Unprecedented cell structure variation in multilayered alternating PS/PMMA foams

Abstract

The objective of the present work was to study the cell structure variation in multilayered alternating polystyrene/poly(methyl methacrylate) (PS/PMMA) foams with the increase of the layer number. The multilayered PS/PMMA foams were prepared via the combination of the co-extrusion technique and the subsequent batch foaming process with carbon dioxide (CO2) as the foaming agent.

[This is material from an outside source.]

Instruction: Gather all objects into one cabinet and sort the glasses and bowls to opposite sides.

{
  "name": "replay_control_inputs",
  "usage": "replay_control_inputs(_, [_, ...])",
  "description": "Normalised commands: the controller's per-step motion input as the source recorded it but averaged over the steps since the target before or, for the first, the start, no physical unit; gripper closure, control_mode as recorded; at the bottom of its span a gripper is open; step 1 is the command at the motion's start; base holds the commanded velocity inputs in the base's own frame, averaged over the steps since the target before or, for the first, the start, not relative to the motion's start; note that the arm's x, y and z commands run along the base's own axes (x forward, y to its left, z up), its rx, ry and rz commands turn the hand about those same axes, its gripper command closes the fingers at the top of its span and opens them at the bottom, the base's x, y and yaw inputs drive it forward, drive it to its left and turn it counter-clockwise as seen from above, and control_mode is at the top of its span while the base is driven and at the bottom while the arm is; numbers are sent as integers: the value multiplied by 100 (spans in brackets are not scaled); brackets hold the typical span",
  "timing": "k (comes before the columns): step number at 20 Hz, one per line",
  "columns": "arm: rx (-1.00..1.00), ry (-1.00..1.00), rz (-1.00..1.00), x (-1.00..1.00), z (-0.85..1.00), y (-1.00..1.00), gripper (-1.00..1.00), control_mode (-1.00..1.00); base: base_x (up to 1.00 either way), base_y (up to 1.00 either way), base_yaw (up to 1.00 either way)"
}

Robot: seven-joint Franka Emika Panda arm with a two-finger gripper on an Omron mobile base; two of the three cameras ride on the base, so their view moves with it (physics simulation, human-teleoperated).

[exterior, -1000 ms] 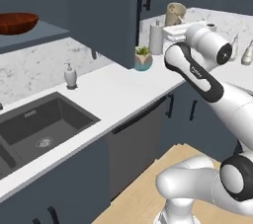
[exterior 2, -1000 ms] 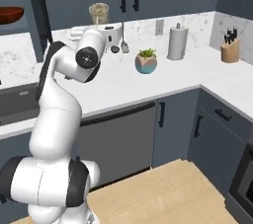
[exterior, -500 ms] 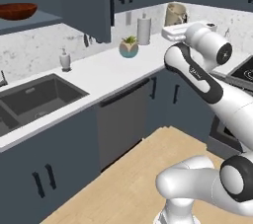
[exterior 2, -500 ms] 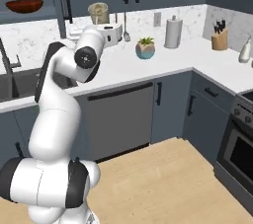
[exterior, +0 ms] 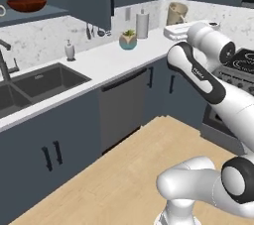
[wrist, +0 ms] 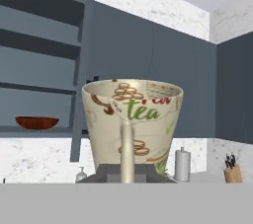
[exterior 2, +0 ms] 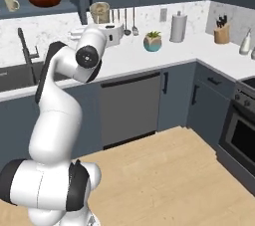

Controlled with the layer-multiplying elements (LMEs) in the co-extrusion system, multilayered alternating PS/PMMA stacks with various layers (8, 16, 32, 64 and 128) were prepared. It is found that with the increase in layer number, three types of cell structures were observed: the alternating big-cell/small-cell layers, alternating foam/film layers, and the almost uniform cell structure. It is believed that the layer thickness is a crucial factor in governing the formation and hence the variation of the cell structure. For a higher layer thickness, the foaming of the adjacent PS and PMMA layers are independent on each other, thus generating the alternating big-cell/small-cell layers. For a relatively thin layer thickness, the probable gas transfer from the PMMA layers to PS layers during foaming would hinder the formation of the small cells in PMMA, thus bringing the alternating foam/film layers, i.e., bricklaying-like structure. For a very thin layer thickness, the heterogeneous cell nucleation induced by the incompatible interfaces would be favorable for formation of the uniform cell structure.